■ Task to carry out
Copy each line below as written, but skip the pictures.

==== Given data ====

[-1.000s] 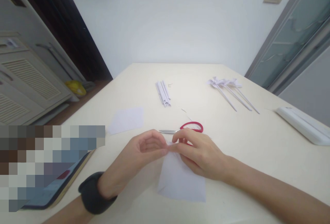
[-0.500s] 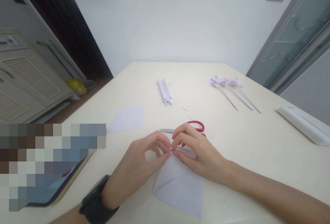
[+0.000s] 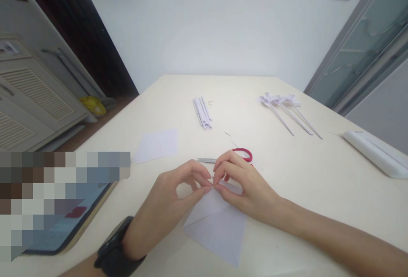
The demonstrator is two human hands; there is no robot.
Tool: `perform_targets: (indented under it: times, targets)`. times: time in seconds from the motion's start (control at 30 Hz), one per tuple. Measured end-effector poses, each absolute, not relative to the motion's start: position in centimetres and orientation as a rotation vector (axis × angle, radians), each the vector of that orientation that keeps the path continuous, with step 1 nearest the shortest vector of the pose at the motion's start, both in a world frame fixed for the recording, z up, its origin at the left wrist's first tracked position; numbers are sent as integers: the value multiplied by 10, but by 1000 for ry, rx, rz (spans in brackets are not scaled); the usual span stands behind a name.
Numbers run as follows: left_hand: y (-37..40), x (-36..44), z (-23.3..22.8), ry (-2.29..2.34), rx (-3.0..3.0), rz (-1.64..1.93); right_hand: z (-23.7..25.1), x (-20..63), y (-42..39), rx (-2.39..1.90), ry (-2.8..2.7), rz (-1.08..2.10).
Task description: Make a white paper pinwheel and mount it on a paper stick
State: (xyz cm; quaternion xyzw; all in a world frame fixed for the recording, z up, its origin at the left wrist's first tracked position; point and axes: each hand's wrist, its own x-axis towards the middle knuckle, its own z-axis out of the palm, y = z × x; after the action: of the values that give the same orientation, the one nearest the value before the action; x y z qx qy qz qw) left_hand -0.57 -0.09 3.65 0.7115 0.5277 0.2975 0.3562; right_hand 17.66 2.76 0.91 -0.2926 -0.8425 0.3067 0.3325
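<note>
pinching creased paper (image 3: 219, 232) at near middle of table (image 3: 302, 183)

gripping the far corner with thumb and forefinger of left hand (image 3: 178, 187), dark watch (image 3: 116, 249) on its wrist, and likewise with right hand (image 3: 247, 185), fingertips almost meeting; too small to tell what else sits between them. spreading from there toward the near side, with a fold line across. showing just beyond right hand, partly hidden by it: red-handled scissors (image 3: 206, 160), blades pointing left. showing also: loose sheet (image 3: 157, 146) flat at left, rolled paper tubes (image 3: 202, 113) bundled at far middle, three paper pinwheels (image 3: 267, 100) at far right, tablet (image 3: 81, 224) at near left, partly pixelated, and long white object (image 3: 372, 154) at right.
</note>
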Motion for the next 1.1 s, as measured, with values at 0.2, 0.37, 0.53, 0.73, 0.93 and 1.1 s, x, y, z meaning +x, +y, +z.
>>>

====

■ Output of the exercise
[-1.000s] 
[-0.500s] 
[+0.000s] 
The demonstrator is two human hands; there is no robot.
Tool: `perform_targets: (indented under it: times, targets)`. times: time in seconds from the motion's start (control at 30 Hz), one per tuple. Measured end-effector poses, each absolute, not relative to the motion's start: position in centimetres and orientation as a rotation vector (axis × angle, radians), each the vector of that orientation that keeps the path continuous, with step 1 nearest the shortest vector of the pose at the motion's start, both in a world frame fixed for the recording, z up, its origin at the left wrist's first tracked position; numbers are sent as integers: the value multiplied by 10, but by 1000 for ry, rx, rz (spans in brackets are not scaled); the usual span stands behind a name.
Numbers run as follows: left_hand: y (-37..40), x (-36..44), z (-23.3..22.8), ry (-2.29..2.34), rx (-3.0..3.0), rz (-1.64..1.93); right_hand: z (-23.7..25.1), x (-20..63), y (-42..39), rx (-2.39..1.90), ry (-2.8..2.7), rz (-1.08..2.10).
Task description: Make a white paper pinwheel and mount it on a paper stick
State: (xyz cm; quaternion xyzw; all in a world frame fixed for the recording, z up, its origin at the left wrist's first tracked position; point and axes: each hand's wrist, its own x-axis towards the middle knuckle, its own z-axis out of the palm, y = z × x; after the action: of the values that give the same orientation, the one nearest the value before the action; x y z qx qy qz qw) left_hand -0.57 -0.09 3.65 0.7115 0.5277 0.2975 0.3562; right_hand 17.66 2.76 0.91 -0.2926 -0.8425 0.3067 0.3325
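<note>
pinching creased paper (image 3: 219, 232) at near middle of table (image 3: 302, 183)

gripping the far corner with thumb and forefinger of left hand (image 3: 178, 187), dark watch (image 3: 116, 249) on its wrist, and likewise with right hand (image 3: 247, 185), fingertips almost meeting; too small to tell what else sits between them. spreading from there toward the near side, with a fold line across. showing just beyond right hand, partly hidden by it: red-handled scissors (image 3: 206, 160), blades pointing left. showing also: loose sheet (image 3: 157, 146) flat at left, rolled paper tubes (image 3: 202, 113) bundled at far middle, three paper pinwheels (image 3: 267, 100) at far right, tablet (image 3: 81, 224) at near left, partly pixelated, and long white object (image 3: 372, 154) at right.
</note>
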Motion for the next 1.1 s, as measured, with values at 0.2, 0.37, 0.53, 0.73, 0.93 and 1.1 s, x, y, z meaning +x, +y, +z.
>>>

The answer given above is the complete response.